Reproduce the listing below as it stands. Leave out each image.
Dataset content below:
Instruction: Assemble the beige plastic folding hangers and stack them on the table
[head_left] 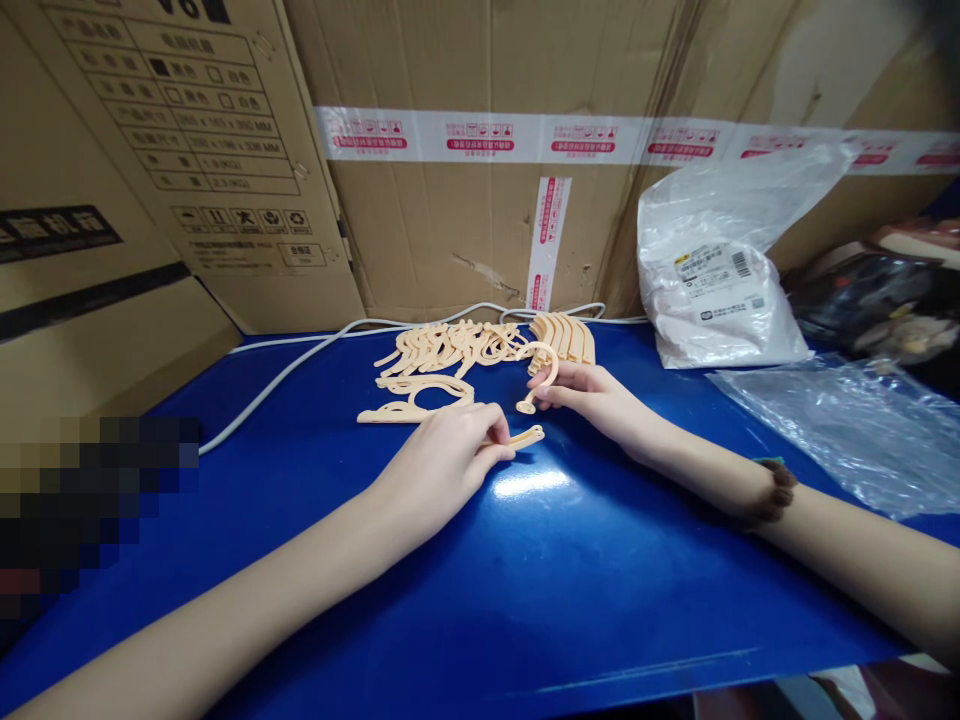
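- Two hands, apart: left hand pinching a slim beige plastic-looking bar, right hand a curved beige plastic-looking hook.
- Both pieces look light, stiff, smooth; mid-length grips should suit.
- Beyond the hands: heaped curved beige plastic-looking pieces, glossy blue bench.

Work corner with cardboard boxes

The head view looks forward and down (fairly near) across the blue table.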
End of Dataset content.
* **Task output**:
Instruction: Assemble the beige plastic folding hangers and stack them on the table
[head_left] 
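- Two hands, apart: left hand pinching a slim beige plastic-looking bar, right hand a curved beige plastic-looking hook.
- Both pieces look light, stiff, smooth; mid-length grips should suit.
- Beyond the hands: heaped curved beige plastic-looking pieces, glossy blue bench.

Work corner with cardboard boxes

The head view looks forward and down (fairly near) across the blue table.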

The work on this exercise is now complete.